Judy Guilliams-Tapia has shape-shifted among various versions of herself throughout her adult life: graduate student living and occasionally studying in Nice, France; wordsmithing career federal bureaucrat; frazzled feminist Mom of two kids and assorted other creatures; anxiety-prone perfectionist introvert; three-time cancer survivor; Buddhist impostor; and long-time partner of an extroverted Chilean. She lives in a suburb of Washington DC, USA, and most recently, in her sixties, has shape-shifted into a writer, mainly of essays. Her writing explores what it means to be a multi-faceted human in our dysfunctional world and has previously appeared in The Metaworker. You can find her on Instagram at @judywrites-essays.

 

 

I am plodding along on leaden feet in ninety-five-degree (thirty-five degree in celsius) heat, trying to figure out the crisscross pattern of Paris streets around me so I can find the bookstore Shakespeare and Company, well-known as a former haunt of Ernest Hemingway in the 1920s. It is June 2017 and I have been exploring various corners of the Latin Quarter on foot all day. 

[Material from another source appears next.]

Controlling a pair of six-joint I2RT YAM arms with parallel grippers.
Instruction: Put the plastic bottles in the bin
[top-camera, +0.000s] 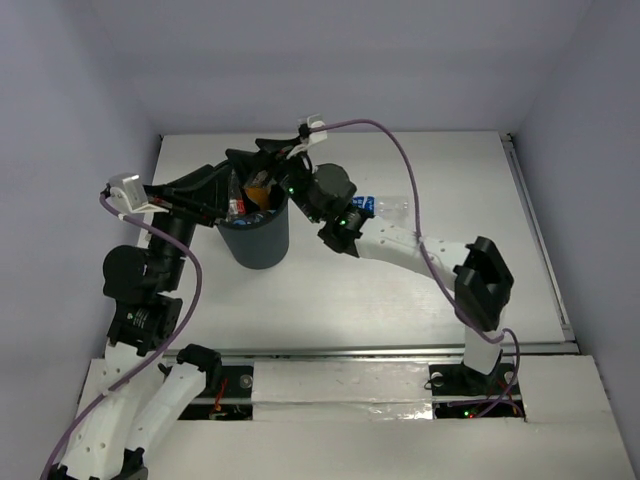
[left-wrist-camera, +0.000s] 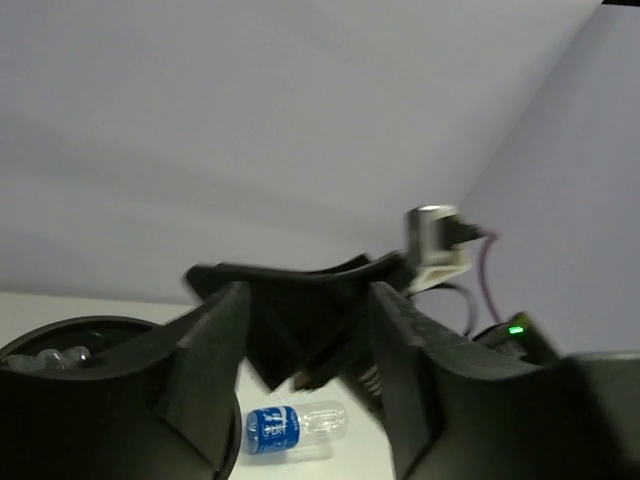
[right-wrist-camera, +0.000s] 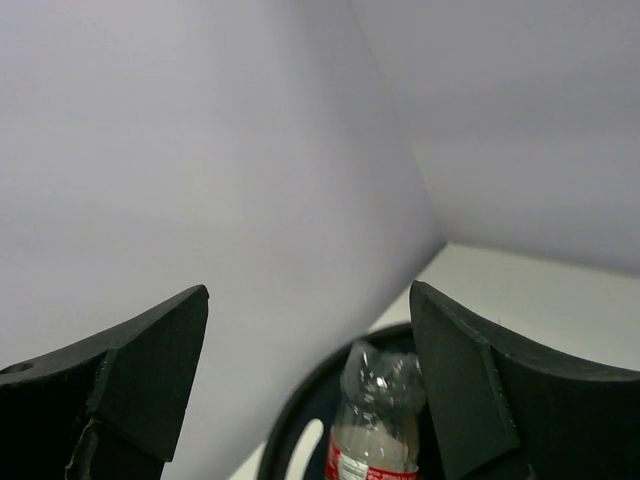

I started the day contemplating life in the Middle Ages, as depicted in stained glass windows and tapestries at the dark and melancholy Musée de Cluny, and then walked southeast to the Jardin des Plantes. Once there, I strolled through steamy greenhouses full of exotic plants and under sunlit arches adorned with red, yellow, pale pink, coral, and purple rose blossoms. I then made my way back north uphill along the narrow and ancient Rue Mouffetard, lined with inexpensive little shops, bars, and pizza joints that cater to students of la Sorbonne. I am now somewhere near the university and am trying to get my bearings. My guidebook is no help, since it only shows the main streets and not the one I’m on, and my Wi-Fi access in the city is sporadic. And to be honest, I’ve always been directionally challenged, prone to getting lost. No matter. I have a week to myself in Paris and am determined to soak in as much of the city as I can, following the detailed itinerary I’ve put together. I ask a pedestrian for directions in my rusty French, realize that I’ve been walking the wrong way, and try again. 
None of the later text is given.